Work required:
Pick every line from the data that holds the word "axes".
BEGIN
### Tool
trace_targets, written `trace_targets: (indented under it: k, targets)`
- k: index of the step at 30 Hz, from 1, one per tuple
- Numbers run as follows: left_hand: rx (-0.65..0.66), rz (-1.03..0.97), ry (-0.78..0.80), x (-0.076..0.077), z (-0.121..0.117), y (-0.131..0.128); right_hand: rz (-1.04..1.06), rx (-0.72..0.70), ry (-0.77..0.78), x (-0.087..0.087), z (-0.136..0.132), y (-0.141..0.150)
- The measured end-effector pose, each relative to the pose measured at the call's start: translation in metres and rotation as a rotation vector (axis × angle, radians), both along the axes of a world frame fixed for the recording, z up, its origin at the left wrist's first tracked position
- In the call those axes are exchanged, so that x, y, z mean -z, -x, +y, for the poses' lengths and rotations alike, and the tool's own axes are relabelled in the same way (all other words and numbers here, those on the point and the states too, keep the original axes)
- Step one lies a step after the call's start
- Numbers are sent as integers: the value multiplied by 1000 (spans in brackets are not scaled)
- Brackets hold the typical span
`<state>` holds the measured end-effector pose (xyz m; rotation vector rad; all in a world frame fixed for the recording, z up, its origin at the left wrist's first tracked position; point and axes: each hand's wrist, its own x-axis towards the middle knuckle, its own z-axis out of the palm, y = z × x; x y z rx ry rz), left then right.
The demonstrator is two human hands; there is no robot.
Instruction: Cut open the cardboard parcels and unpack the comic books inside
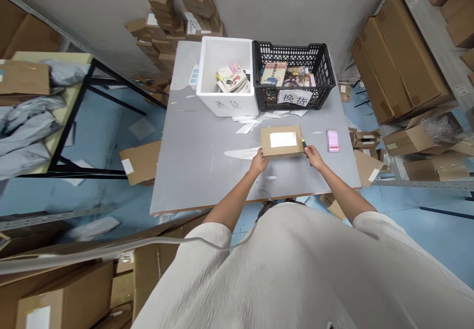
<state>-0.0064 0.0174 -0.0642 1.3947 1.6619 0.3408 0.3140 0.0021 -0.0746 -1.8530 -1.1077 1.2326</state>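
A small cardboard box (pixel 268 145) with a white label lies on the grey table (pixel 192 161). My left hand (pixel 258 162) grips the box at its near left corner, fingers closed on the edge. In my right hand (pixel 314 157) is a slim black and yellow-green utility knife (pixel 304 143), held along the right end of the box. Its tip is too small to make out. The fingers of that hand are wrapped round the handle.
Behind the box stand a white bin (pixel 225 103) and a black crate (pixel 321 88), both holding books. A phone (pixel 333 140) lies to the right. Paper scraps (pixel 247 121) litter the table. Cardboard boxes (pixel 402 62) fill the shelves and floor around.
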Motion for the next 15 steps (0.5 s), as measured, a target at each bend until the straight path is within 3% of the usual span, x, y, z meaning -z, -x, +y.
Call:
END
Completed task:
- The measured end-effector pose, each relative to the pose measured at the call's start: translation in metres and rotation as a rotation vector (axis × angle, radians), both along the axes of a world frame fixed for the recording, z up, its origin at the left wrist's first tracked position
- In the call those axes are exchanged, so that x, y, z mean -z, -x, +y, for the poses' lengths and rotations alike, and the tool's own axes are relabelled in the same way (all other words and numbers here, those on the point and the states too, keep the original axes)
`<state>` holds the measured end-effector pose (xyz m; rotation vector rad; all in a world frame fixed for the recording, z up, its origin at the left wrist's first tracked position; point and axes: each hand's wrist, its own x-axis towards the middle knuckle, its own z-axis out of the palm, y = z × x; x y z rx ry rz), left then right.

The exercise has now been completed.